> The data
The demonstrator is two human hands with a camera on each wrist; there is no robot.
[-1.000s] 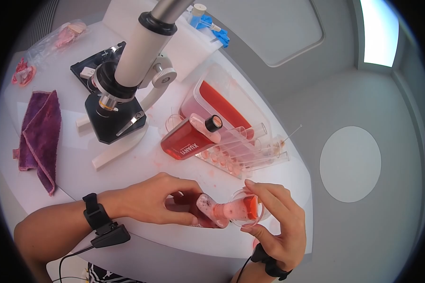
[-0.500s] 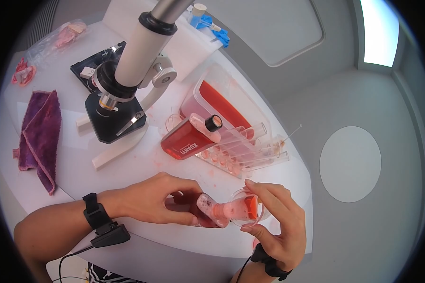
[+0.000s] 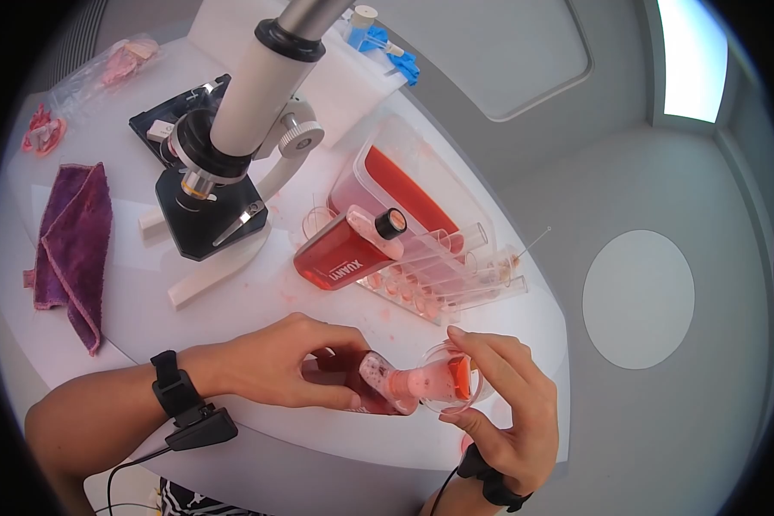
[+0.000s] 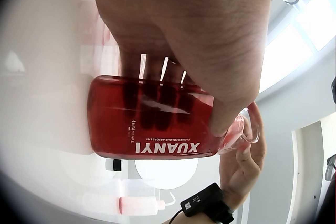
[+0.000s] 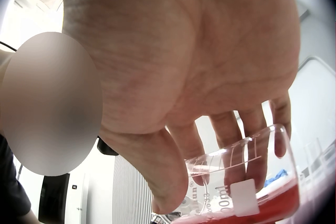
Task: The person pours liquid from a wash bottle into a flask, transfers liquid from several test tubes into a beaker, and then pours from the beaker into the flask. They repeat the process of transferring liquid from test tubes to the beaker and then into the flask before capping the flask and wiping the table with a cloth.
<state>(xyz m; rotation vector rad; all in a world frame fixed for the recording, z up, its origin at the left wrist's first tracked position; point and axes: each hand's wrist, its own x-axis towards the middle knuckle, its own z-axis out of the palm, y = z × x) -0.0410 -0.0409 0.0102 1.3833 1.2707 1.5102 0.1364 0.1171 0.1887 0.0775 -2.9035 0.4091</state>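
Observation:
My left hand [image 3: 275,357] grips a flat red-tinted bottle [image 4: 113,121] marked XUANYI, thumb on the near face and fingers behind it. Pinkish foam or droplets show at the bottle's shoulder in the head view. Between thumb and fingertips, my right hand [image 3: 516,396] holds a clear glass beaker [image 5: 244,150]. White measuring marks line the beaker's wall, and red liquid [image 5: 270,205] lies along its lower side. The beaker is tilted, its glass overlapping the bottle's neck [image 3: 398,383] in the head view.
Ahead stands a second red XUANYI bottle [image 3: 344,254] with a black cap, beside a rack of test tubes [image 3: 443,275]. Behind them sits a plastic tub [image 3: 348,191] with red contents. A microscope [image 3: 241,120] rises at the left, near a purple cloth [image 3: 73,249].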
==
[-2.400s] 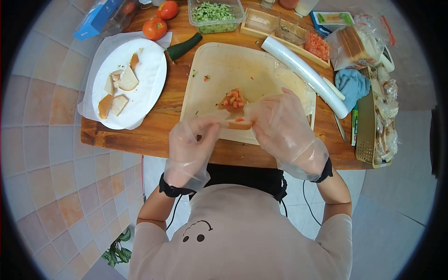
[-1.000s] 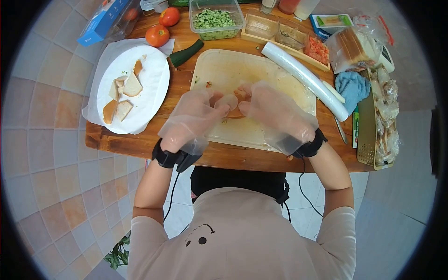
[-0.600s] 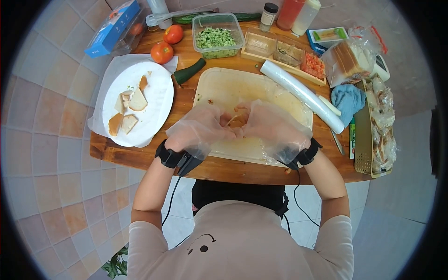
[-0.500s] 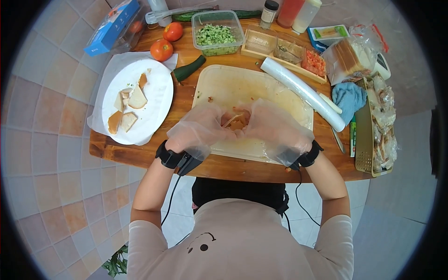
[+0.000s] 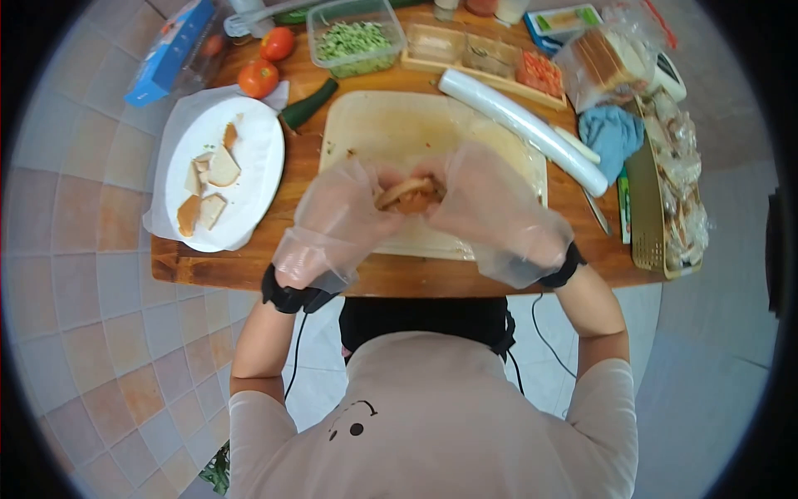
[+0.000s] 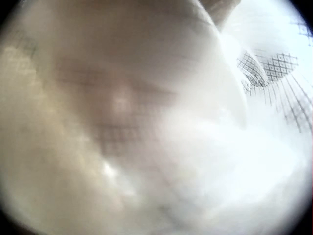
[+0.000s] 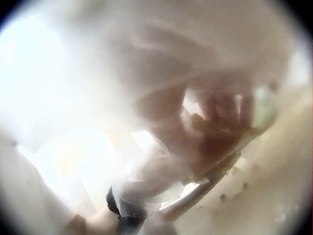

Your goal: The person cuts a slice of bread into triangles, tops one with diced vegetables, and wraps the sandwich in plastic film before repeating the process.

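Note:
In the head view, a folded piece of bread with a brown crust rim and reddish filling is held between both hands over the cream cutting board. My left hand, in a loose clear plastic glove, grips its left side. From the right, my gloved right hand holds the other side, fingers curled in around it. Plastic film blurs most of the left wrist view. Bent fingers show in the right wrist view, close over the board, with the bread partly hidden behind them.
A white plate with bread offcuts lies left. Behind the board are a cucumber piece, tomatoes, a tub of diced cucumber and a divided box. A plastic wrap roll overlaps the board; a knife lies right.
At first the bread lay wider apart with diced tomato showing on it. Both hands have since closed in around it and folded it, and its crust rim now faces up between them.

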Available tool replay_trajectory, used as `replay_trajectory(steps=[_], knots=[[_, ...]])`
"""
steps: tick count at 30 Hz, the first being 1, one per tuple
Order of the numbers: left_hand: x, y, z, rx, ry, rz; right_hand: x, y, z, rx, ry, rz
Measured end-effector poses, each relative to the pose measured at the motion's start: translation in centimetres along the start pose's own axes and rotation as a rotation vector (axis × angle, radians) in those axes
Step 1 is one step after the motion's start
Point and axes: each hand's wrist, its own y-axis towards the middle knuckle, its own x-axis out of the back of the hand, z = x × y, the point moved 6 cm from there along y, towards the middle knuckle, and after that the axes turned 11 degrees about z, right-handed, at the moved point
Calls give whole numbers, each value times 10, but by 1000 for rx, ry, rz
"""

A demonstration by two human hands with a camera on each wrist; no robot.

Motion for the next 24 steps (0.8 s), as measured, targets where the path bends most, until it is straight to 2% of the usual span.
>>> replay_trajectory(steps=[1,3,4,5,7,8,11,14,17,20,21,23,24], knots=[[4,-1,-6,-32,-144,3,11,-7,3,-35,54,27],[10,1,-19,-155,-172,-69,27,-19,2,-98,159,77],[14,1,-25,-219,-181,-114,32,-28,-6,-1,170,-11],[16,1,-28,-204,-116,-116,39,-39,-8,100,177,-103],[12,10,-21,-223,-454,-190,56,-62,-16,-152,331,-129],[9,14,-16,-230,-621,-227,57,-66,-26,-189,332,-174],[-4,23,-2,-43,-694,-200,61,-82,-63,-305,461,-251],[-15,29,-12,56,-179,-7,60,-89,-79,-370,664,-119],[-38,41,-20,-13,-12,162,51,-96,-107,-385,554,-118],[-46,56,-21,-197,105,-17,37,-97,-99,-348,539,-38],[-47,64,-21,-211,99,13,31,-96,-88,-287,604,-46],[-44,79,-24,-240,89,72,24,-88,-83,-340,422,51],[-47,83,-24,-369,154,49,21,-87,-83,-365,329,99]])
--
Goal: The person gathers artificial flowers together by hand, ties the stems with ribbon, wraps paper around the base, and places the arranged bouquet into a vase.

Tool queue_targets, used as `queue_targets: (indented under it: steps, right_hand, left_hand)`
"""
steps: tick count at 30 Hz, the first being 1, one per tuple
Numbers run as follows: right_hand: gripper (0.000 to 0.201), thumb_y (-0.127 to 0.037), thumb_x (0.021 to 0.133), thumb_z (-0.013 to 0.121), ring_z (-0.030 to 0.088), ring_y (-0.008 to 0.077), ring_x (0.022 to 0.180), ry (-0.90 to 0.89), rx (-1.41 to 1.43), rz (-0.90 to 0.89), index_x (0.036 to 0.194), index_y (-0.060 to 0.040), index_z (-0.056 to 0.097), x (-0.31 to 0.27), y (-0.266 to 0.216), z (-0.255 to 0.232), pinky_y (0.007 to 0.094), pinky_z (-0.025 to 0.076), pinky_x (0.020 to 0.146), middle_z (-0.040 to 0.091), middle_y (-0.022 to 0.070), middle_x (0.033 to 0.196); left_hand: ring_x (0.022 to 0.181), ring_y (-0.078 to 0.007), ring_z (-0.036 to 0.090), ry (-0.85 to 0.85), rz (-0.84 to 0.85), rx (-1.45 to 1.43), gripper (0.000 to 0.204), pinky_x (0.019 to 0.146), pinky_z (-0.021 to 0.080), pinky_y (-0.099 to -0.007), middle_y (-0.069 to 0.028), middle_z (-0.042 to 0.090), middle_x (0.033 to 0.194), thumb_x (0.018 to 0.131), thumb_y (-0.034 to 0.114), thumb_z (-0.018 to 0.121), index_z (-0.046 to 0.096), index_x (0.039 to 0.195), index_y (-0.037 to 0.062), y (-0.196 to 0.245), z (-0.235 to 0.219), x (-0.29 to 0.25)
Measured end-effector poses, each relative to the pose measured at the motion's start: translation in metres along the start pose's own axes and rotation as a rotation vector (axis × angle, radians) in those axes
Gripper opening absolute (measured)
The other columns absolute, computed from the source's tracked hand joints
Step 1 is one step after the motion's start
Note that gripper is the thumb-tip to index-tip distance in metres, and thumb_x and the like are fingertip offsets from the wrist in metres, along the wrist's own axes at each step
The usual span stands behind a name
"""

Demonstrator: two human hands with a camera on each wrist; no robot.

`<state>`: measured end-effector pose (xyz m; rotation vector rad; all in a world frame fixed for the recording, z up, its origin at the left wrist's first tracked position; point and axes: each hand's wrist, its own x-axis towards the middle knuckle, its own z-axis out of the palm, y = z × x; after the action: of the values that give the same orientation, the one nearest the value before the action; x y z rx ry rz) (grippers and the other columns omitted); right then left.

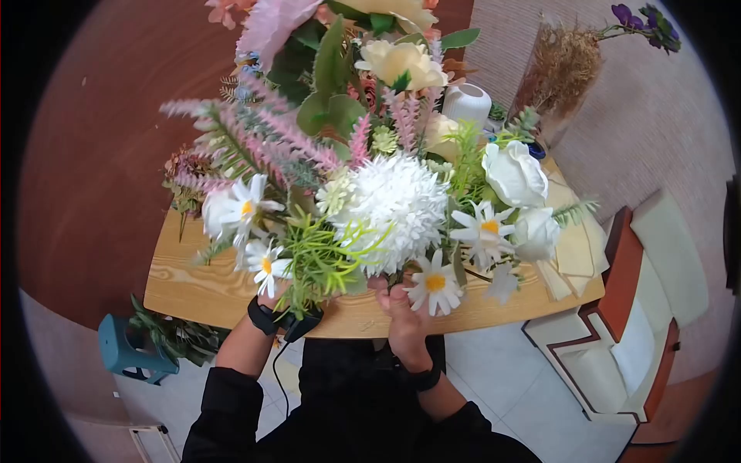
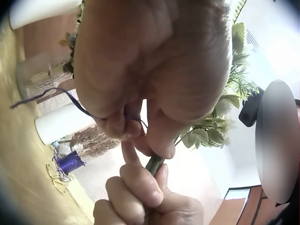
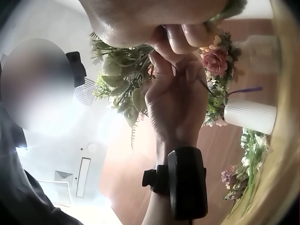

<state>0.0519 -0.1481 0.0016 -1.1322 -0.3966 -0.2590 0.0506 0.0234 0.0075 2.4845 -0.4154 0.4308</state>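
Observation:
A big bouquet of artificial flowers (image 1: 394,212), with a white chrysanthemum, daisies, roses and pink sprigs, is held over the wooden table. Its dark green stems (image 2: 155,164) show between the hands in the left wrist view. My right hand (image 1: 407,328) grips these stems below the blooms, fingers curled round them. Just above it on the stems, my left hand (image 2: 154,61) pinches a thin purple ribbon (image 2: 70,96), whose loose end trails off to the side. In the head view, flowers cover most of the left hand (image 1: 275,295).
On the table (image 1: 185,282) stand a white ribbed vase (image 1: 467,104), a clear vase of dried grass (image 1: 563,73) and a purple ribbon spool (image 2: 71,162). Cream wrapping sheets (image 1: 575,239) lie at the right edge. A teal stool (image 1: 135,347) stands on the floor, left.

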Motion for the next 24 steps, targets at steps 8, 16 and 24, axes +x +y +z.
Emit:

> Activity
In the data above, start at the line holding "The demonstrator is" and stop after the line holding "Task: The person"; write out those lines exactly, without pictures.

> Your response
The demonstrator is two human hands with a camera on each wrist; there is no robot.
[-1.000s] 
[-0.500s] 
[+0.000s] 
[+0.000s] 
[+0.000s] 
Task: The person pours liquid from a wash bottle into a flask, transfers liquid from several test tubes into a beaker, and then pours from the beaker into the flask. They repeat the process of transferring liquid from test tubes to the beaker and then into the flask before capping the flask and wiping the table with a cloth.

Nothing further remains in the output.